As waves pass over the canyons, the steep topography can act like a magnifying glass and concentrate ocean wave energy in “hot spots” where waves are large. Meanwhile, along-shore variation of waves and currents can result in rip currents. Increased understanding of nearshore waves and currents, including “hot spots”, can be used to improve beach management and public safety.

Scientists collected field measurements to test and verify numerical models of how the underwater canyons affect the coastal processes. The NCEX has made use of extensive arrays of instruments to measure waves, currents and sand levels in and around the submarine canyons. Among these instruments were buoys, sea-surface drifters, radar, sonar, video cameras, WaveRunners, all-terrain vehicles and planes, as well as Nortek’s Vector current meters and Aquadopp current profilers.

Instruments located in depths of 2.5 m or shallower, including four 2D/3D Vectors, were cabled to small shore stations or trailers on the beach.

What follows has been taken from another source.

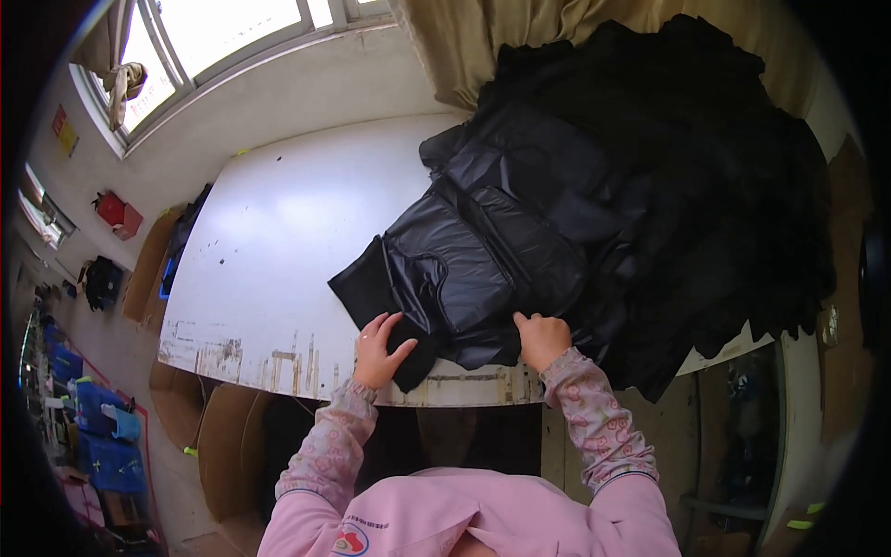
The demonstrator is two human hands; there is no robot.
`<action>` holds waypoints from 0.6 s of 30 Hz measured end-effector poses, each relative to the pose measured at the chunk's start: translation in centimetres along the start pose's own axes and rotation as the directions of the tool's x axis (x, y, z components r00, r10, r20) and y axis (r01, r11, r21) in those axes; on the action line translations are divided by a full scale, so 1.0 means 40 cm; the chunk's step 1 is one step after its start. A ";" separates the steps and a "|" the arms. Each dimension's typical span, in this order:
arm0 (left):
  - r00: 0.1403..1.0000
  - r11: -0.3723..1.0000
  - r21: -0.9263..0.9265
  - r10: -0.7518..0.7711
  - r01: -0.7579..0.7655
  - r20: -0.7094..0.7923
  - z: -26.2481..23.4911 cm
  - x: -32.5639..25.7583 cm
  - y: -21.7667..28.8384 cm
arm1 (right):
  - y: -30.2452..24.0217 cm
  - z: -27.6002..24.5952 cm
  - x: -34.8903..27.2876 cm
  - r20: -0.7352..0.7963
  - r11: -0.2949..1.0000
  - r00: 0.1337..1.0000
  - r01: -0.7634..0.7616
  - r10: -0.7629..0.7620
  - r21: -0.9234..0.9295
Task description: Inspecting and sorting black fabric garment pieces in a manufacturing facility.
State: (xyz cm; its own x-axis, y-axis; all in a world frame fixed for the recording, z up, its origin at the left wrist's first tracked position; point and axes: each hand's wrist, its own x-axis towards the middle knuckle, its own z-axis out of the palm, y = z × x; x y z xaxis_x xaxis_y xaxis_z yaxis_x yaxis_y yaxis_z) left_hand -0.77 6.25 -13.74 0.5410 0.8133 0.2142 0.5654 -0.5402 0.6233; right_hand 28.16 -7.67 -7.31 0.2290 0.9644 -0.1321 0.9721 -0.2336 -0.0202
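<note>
A shiny black quilted garment point(469, 269) lies on the white table, its near edge close to the table's front. My left hand point(377, 353) rests on the matte black flap at the garment's left end, fingers spread and thumb apart. Further right, my right hand point(543, 342) is closed on the garment's near edge, with the forefinger and thumb together pointing left. Creases and a raised seam run across the shiny panel between and beyond my hands. Where the garment ends and the heap of black material beside it begins is hard to make out.
A large heap of black material point(687, 186) covers the right of the white table point(269, 232) and hangs over its edge. Curtains point(445, 56) hang behind, beside a window. Cardboard boxes point(227, 446) stand below the table's left front. Blue bins point(111, 446) line the far left floor.
</note>
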 end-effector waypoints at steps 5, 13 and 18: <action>0.952 0.953 0.297 -0.035 -0.060 0.304 -0.065 -0.034 -0.020 | -0.023 -0.119 -0.085 0.382 0.976 0.908 0.103 -0.171 0.190; 0.922 0.973 0.092 0.168 -0.212 0.348 -0.165 -0.116 -0.161 | -0.256 -0.144 -0.032 -0.175 0.844 0.852 0.518 -0.494 0.140; 0.999 0.979 -0.199 0.032 -0.038 -0.031 -0.205 -0.142 -0.120 | -0.397 0.014 0.120 -0.115 0.844 0.837 0.523 -0.534 -0.116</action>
State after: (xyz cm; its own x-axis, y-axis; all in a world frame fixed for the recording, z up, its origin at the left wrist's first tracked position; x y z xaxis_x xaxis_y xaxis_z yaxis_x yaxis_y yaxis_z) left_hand -11.68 6.01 -11.78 0.5394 0.8017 0.2574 0.4092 -0.5168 0.7520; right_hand 13.81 0.60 -8.16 -0.3219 0.9467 0.0140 0.9465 0.3214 0.0293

Instruments in deeper water stored data on internal recording systems or used wireless technology to transmit data to shore.

Preferred provider

Before deciding which current meters to use, the research team tested several types from various manufacturers, and the Vector and the Aquadopp ended up among those preferred. Among the reasons were the relatively low cost of the Vectors and the Aquadopps and their suitability for stand-alone deployments, given their built-in high-capacity non-volatile internal recording systems.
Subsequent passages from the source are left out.